» WHAT THE EXERCISE ASKS
Beginning with the first line below, please restate each line exactly, down to and including the line containing "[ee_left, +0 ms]".
Top of INPUT MATERIAL
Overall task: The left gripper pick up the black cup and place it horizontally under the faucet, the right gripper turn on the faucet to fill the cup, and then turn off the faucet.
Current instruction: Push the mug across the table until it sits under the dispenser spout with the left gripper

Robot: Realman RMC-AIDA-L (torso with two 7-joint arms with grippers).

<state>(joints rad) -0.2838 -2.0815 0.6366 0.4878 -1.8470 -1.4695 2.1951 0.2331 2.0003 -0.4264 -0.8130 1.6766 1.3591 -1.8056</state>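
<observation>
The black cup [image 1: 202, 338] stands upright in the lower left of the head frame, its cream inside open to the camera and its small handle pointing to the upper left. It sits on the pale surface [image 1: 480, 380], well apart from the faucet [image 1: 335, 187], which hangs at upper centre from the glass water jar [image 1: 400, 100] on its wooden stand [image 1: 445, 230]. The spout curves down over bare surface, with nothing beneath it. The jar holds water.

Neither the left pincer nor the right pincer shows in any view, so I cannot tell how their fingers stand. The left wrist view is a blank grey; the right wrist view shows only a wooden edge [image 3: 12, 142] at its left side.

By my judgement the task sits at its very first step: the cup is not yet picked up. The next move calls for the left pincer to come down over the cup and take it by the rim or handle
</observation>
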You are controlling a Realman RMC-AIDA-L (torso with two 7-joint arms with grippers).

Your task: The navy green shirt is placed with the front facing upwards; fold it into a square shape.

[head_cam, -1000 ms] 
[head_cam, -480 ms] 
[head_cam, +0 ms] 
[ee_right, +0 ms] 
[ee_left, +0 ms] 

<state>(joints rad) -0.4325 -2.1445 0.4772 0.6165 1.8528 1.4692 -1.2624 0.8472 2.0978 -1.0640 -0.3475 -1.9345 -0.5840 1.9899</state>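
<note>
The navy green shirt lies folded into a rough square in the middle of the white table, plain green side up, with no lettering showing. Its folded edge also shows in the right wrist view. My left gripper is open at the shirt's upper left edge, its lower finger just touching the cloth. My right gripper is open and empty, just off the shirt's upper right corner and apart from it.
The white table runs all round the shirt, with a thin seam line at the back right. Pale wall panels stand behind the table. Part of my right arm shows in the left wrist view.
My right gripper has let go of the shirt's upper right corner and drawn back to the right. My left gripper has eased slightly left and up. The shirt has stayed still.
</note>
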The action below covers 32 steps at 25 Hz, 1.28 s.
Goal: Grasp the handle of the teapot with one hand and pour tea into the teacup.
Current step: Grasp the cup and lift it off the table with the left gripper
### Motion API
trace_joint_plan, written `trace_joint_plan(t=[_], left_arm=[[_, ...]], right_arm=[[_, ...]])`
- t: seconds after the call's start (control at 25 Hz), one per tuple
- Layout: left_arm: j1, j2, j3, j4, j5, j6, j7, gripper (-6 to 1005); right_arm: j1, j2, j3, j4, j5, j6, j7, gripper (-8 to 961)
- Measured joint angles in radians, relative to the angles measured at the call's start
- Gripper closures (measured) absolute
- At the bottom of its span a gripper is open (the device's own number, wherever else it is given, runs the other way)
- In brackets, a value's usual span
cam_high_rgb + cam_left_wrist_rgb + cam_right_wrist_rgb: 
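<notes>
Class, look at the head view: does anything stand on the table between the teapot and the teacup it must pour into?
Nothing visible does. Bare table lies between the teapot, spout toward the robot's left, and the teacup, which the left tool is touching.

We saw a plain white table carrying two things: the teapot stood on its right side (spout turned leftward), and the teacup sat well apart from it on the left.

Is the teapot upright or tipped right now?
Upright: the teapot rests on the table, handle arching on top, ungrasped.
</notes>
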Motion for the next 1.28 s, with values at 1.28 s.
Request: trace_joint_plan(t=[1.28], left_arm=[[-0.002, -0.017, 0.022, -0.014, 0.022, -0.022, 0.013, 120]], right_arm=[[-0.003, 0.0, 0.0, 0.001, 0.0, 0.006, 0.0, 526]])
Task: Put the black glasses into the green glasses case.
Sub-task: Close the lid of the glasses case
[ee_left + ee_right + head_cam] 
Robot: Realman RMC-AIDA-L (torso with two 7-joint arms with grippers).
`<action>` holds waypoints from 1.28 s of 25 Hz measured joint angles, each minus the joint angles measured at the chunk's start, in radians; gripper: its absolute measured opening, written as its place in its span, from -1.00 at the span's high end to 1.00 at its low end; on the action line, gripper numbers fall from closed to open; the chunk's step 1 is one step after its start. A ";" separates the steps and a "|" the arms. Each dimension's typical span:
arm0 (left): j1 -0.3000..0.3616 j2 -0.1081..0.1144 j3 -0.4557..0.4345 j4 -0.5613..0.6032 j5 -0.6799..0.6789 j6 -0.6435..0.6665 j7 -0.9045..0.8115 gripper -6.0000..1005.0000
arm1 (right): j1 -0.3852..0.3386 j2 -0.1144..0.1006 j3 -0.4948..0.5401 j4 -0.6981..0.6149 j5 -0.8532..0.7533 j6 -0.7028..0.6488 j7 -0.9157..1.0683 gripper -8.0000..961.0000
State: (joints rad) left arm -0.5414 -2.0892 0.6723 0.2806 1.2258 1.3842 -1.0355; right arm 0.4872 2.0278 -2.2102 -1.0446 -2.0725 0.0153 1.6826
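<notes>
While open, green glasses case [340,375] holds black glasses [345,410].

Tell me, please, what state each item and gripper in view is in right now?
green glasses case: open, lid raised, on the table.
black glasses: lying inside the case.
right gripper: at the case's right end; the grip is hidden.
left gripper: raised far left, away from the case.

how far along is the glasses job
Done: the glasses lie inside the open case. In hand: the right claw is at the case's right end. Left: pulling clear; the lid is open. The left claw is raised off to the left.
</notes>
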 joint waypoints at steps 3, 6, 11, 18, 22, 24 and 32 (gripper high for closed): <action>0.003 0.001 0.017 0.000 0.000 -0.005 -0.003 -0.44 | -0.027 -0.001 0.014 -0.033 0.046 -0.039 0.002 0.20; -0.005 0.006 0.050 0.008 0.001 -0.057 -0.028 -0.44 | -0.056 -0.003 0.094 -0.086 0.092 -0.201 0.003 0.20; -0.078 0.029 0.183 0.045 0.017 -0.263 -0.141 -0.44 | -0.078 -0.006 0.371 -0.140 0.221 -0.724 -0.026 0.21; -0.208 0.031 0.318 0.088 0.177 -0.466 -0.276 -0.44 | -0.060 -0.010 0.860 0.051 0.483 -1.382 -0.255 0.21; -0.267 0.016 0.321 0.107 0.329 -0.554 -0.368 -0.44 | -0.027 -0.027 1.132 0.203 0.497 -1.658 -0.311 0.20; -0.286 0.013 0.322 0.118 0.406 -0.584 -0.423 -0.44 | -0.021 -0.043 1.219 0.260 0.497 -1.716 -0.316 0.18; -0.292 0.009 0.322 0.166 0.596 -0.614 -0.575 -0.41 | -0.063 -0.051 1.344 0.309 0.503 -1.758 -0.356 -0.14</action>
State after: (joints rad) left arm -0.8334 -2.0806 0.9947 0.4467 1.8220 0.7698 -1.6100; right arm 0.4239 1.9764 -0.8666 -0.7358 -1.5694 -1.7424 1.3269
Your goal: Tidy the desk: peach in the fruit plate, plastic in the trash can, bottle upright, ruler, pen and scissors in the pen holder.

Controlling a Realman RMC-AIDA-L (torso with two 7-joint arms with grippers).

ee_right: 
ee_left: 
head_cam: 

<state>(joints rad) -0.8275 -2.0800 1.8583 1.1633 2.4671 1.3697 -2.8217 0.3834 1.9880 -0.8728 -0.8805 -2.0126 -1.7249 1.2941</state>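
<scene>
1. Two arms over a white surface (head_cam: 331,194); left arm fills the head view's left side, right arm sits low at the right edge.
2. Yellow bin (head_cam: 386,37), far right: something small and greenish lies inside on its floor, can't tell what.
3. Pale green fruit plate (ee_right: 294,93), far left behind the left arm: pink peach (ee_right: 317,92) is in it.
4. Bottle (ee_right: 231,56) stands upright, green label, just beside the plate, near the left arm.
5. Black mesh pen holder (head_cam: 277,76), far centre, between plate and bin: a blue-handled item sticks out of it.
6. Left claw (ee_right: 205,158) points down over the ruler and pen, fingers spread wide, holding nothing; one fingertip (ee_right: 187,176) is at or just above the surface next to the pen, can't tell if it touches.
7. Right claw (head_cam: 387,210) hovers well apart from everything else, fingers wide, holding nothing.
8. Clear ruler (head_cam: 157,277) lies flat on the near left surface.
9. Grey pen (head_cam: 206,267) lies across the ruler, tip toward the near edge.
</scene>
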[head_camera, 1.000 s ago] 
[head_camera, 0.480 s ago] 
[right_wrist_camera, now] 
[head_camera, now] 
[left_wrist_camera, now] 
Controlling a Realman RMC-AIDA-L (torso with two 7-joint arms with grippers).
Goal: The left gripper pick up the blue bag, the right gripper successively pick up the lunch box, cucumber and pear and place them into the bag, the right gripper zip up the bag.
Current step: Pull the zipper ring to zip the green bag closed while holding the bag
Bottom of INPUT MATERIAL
» OUTPUT OF THE EXERCISE
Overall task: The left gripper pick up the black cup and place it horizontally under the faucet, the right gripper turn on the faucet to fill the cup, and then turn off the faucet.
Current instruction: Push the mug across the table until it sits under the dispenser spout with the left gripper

Robot: Realman RMC-AIDA-L (torso with two 7-joint arms with grippers).

<state>(joints rad) -0.2838 -2.0815 0.6366 0.4878 -1.8470 -1.4695 2.1951 0.2331 2.0003 -0.4264 -0.8130 1.6766 1.3591 -1.8056</state>
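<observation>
The black cup [image 1: 202, 338] stands upright in the lower left of the head frame, its cream inside open to the camera and its small handle pointing to the upper left. It sits on the pale surface [image 1: 480, 380], well apart from the faucet [image 1: 335, 187], which hangs at upper centre from the glass water jar [image 1: 400, 100] on its wooden stand [image 1: 445, 230]. The spout curves down over bare surface, with nothing beneath it. The jar holds water.

Neither the left pincer nor the right pincer shows in any view, so I cannot tell how their fingers stand. The left wrist view is a blank grey; the right wrist view shows only a wooden edge [image 3: 12, 142] at its left side.

By my judgement the task sits at its very first step: the cup is not yet picked up. The next move calls for the left pincer to come down over the cup and take it by the rim or handle
</observation>
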You are controlling a Realman RMC-AIDA-L (torso with two 7-joint arms with grippers).

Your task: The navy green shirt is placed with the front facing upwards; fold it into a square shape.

[head_cam, -1000 ms] 
[head_cam, -480 ms] 
[head_cam, +0 ms] 
[ee_right, +0 ms] 
[ee_left, +0 ms] 

With that, the output is done.